A configuração ssl_bump bump all é a configuração responsável por garantir que todos os pacotes https recebidos sejam descriptografados e criptografados pelo Squid, exercendo a função de servidor para o cliente, e a função de cliente para o servidor destino.

Sobre as regras http_access adicionais, é necessário entender que antes de receber requisições HTTP criptografadas com TLS/SSL, o Squid recebe do cliente uma requisição CONNECT. Essa requisição é uma abstração do TLS handshake, etapa em que o cliente verifica a confiança no servidor com base em sua assinatura.

O conjunto de todas as requisições da imagem, com exceção de “data exchange (HTTP or other)” são vistas pelo Squid como uma única requisição CONNECT.

Depois de receber uma requisição CONNECT, caso ela tenha sido liberada, o Squid recebe em seguida uma requisição HTTPS. Como configuramos ssl_bump bump all, o Squid decriptografará esta última requisição, fazendo com que as regras http_access se apliquem como se fosse uma requisição HTTP.

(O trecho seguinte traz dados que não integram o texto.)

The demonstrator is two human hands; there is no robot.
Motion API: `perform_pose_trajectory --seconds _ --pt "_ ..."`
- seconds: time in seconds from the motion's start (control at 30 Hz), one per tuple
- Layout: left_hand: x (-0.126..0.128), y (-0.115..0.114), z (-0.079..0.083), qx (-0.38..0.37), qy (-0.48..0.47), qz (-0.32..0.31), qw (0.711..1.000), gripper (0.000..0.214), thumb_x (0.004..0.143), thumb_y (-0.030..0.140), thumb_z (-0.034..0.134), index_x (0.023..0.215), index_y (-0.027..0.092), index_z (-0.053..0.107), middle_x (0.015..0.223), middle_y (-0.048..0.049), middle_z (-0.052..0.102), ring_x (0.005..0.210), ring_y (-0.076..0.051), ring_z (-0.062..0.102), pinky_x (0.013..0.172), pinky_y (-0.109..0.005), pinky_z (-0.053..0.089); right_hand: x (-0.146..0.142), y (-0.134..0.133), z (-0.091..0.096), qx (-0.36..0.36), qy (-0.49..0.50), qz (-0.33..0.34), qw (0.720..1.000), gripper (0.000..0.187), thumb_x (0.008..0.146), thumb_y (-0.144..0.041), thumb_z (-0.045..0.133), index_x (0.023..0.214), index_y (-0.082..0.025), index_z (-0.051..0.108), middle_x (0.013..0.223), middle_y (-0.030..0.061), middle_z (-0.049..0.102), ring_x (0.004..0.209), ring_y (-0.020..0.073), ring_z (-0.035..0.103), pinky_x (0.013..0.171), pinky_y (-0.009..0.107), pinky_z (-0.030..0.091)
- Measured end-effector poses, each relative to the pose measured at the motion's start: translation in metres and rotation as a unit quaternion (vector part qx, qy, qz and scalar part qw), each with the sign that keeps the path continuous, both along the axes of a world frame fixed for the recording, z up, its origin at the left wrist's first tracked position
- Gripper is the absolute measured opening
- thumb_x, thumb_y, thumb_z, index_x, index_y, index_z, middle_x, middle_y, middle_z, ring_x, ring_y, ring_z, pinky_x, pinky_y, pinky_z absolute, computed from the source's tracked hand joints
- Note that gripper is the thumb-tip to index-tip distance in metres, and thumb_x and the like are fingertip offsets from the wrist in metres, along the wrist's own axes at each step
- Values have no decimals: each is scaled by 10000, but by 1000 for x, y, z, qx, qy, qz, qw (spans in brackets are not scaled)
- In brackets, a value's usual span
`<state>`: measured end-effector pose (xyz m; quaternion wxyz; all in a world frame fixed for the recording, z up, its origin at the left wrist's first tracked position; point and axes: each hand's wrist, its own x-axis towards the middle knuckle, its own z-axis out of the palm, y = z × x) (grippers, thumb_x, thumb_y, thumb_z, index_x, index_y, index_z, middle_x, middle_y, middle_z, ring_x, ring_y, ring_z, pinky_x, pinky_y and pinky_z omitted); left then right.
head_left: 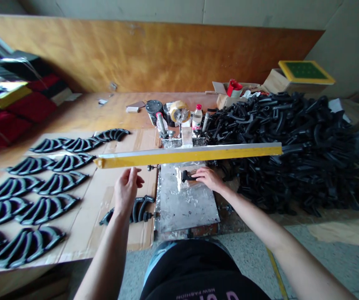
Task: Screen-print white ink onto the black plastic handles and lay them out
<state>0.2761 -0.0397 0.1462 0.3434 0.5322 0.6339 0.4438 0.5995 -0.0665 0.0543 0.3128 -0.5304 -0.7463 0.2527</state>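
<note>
My right hand [210,178] pinches one end of a small black curved plastic handle [188,176], which lies on a pale block on the grey metal plate [173,208]. My left hand [128,185] is just below the left part of a long yellow-edged bar [185,157]. Its fingers are loosely bent and apart, with nothing visible between them; whether a fingertip touches the bar I cannot tell. The bar spans above the plate, over a clamp fixture. Beneath my left wrist, a short row of black handles [140,209] lies on cardboard [101,196], partly hidden by my forearm.
Fanned groups of black handles [59,182] cover the cardboard at left. A large heap of similar black pieces [292,154] fills the right. Behind the plate stand a tape roll [179,112], a red-capped bottle [197,118] and a dark can [153,109]. Adjusting knobs [148,216] jut from the plate's sides.
</note>
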Motion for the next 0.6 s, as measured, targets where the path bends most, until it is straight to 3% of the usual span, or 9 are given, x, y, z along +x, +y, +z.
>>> perform_pose_trajectory --seconds 0.13,0.23,0.37,0.5,0.57,0.6 --pt "39 11 43 91 -99 1 991 366 894 484 468 799 162 615 571 8 602 497 -97 556 516 -198 464 -12 0 -9 58 -79 -5 995 241 885 -128 616 1060 -225 749 969 49 658 951 179 577 871 315 472" --pt "56 12 61 126 -132 1 983 451 925 524 392 871 149 637 534 19 569 469 -94 538 495 -201 445 -12 -3 -2 71 -150 12 986 240 913 -157 596 1091 -241 735 926 41 643 943 183 554 846 309 457" --pt "64 11 65 117 -138 18 983 493 915 559 407 905 133 655 529 12 573 472 -101 541 470 -204 419 -18 -2 10 58 -204 4 977 186 906 -227 629 1053 -237 742 940 48 662 961 193 570 848 318 456" --pt "62 11 60 106 -135 7 985 520 924 566 382 919 127 661 562 -5 597 507 -107 566 488 -208 434 -36 7 8 110 -219 89 965 444 907 -371 630 1329 -241 584 1345 89 596 1283 244 470 1079 423 354" --pt "59 10 57 103 -126 3 987 535 931 568 365 934 125 665 585 -16 614 512 -109 569 500 -213 442 -41 14 4 101 -234 126 959 501 920 -436 595 1380 -250 528 1436 76 532 1365 249 405 1133 460 291" --pt "57 9 55 101 -119 -2 988 539 930 572 366 948 126 667 607 -24 629 522 -113 574 510 -218 448 -41 17 3 83 -241 114 960 492 920 -454 586 1367 -254 540 1425 71 546 1356 251 423 1132 465 294"
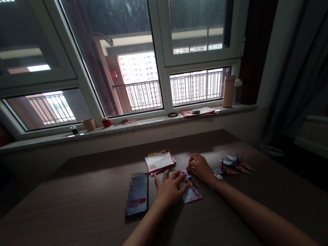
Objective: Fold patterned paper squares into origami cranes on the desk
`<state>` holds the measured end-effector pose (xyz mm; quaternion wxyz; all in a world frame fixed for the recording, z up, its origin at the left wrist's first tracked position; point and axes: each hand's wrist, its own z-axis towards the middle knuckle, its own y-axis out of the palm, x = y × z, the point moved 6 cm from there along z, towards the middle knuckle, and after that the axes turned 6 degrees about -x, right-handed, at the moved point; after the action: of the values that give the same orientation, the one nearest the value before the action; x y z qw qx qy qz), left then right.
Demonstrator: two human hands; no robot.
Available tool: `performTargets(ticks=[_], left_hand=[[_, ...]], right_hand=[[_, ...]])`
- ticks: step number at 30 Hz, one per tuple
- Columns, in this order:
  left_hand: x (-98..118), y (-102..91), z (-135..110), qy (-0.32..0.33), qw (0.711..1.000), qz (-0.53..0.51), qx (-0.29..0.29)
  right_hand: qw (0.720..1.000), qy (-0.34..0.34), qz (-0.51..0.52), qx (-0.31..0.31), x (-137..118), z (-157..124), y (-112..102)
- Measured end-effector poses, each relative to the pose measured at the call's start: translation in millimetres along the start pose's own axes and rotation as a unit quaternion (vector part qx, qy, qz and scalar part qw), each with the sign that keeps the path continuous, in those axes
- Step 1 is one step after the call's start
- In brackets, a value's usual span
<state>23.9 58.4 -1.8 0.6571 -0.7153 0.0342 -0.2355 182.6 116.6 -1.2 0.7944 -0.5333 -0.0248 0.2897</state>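
Note:
A small colourful sheet of paper (pixel 192 192) lies on the dark wooden table (pixel 73 217) in front of me. My left hand (pixel 168 187) rests on the table with fingers spread, its fingertips pressing the paper's left edge. My right hand (pixel 200 167) is curled at the paper's upper end, fingers bent and pinching its top edge. A band sits on my right wrist.
A phone (pixel 137 195) lies left of my left hand. A stack of red-and-white sheets (pixel 159 161) sits just beyond the hands. Several folded paper figures (pixel 234 166) lie to the right. The windowsill holds cups (pixel 89 125), scissors on papers (pixel 197 111) and a tall cylinder (pixel 228 91).

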Motion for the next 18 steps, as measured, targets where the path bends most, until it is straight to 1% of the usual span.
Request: performTargets(ticks=[6, 11, 18], left_hand=[[2, -2.1, -1, -0.004, 1.0, -0.001, 0.004], [2, -1.8, -1, -0.004, 1.0, 0.006, 0.007], [1, -1.0, 0, 0.0, 1.0, 0.008, 0.008]], right_hand=[[1.0, 0.008, 0.015, -0.009, 0, -3, -4], [0.999, 0.003, 0.014, -0.032, -2, -6, -8], [0.999, -0.007, 0.027, -0.046, -5, -16, -13]])
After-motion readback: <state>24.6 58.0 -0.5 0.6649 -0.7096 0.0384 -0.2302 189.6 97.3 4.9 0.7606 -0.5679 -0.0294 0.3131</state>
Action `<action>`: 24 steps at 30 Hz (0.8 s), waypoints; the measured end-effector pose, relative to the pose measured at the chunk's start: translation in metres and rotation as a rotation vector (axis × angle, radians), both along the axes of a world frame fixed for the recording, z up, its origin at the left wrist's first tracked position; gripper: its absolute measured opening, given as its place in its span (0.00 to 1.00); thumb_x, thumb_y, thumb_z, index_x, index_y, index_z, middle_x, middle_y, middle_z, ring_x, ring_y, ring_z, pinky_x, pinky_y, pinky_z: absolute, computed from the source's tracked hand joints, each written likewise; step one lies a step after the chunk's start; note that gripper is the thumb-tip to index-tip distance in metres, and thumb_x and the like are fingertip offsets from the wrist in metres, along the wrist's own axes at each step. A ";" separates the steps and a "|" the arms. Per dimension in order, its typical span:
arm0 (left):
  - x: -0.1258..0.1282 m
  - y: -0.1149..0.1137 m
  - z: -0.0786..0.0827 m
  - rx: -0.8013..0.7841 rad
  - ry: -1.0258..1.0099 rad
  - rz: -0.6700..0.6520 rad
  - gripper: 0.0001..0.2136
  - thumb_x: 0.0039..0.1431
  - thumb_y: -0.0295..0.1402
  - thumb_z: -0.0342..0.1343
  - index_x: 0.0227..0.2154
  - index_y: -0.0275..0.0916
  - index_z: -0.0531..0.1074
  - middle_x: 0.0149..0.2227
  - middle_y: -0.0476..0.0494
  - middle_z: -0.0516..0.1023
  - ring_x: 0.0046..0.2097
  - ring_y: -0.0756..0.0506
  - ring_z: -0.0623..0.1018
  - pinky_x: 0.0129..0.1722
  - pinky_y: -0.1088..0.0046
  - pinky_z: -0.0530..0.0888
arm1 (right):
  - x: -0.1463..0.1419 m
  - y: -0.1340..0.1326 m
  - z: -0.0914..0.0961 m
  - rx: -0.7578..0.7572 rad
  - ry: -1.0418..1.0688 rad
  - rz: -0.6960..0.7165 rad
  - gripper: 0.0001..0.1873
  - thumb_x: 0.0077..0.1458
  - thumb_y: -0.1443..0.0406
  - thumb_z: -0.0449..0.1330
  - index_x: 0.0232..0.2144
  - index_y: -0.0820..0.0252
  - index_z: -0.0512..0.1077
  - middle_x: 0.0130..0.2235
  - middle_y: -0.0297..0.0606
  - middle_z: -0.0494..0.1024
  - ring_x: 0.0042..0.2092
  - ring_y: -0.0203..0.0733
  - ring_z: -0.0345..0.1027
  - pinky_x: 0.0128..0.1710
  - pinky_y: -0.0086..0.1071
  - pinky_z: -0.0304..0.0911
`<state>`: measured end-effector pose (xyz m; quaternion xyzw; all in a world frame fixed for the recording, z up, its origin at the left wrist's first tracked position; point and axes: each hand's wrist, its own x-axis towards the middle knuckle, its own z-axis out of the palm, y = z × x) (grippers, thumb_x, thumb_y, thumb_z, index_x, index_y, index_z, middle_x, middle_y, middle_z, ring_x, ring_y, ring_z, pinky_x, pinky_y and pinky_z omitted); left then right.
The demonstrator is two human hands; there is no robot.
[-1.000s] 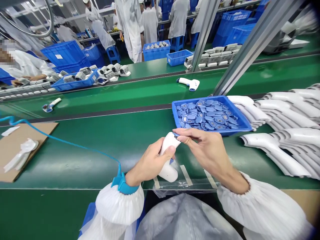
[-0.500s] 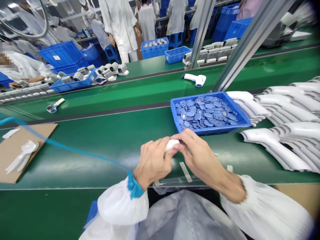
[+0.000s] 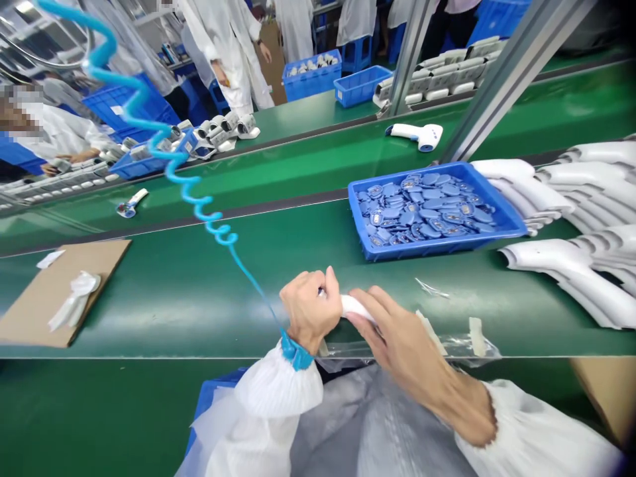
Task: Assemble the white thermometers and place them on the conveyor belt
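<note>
My left hand (image 3: 311,309) is curled round a white plastic thermometer shell (image 3: 354,305) just above the near edge of the green bench. My right hand (image 3: 397,336) lies against the same shell from the right, its fingers pressed on the white end. A blue wrist strap with a coiled blue cord (image 3: 169,156) runs from my left wrist up to the top left. Behind my hands stands a blue tray (image 3: 501,230) filled with several small blue button pads.
Rows of white thermometer shells (image 3: 571,265) lie at the right. A brown cardboard sheet (image 3: 50,291) with a white scrap lies at the left. A finished white thermometer (image 3: 417,135) rides the far green belt. An aluminium post (image 3: 501,73) rises behind the tray. People in white coats work beyond.
Both hands have dropped toward the bench's near edge with the shell. The view has shifted left and down, and the coiled blue cord now hangs high at the left.
</note>
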<state>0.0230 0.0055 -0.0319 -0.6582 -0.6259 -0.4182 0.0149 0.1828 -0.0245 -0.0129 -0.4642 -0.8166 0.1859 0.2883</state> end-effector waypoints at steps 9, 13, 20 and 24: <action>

Nas regras definidas na configuração, CONNECT é um valor pré-definido pelo Squid.

  • A primeira regra bloqueia requisições que não sejam destinadas a uma porta 80 ou 443.
  • A segunda regra bloqueia requisições CONNECT que não forem destinadas a uma porta 443.
  • A terceira regra bloqueia requisições recebidas através da porta 3128 (proxy direto).
  • A quarta regra libera requisições CONNECT destinadas a uma porta 443.
  • A quinta regra libera requisições para as URLs http://example.com, http://example.com/, https://example.com e https://example.com/.
  • Por fim, a sexta regra bloqueia qualquer requisição que não foi bloqueada ou liberada anteriormente.

Melhorias no filtro

Para termos ainda mais controle em nosso filtro de conteúdo web, podemos utilizar a diretiva external_acl_type. A ideia é passar ao Squid um programa customizado, que lerá algumas características de cada requisição, como URL, método e headers, e retornará sua liberação ou bloqueio. A documentação da diretiva logformat pode ser útil para visualizar quais são as possibilidades.

Referências

[1] “Big Breaches: What we learned from some of the world’s most disruptive cyberattacks.”, https://online.stanford.edu/big-breaches-what-we-learned-some-worlds-most-disruptive-cyberattacks. Accessed 21 Aug. 2023.

[2] “Squid 5.9 Configuration File.”, www.squid-cache.org/Versions/v5/cfgman/. Accessed 21 Aug. 2023.

[3] “Squid Web Proxy Wiki.”, wiki.squid-cache.org/. Accessed 21 Aug. 2023.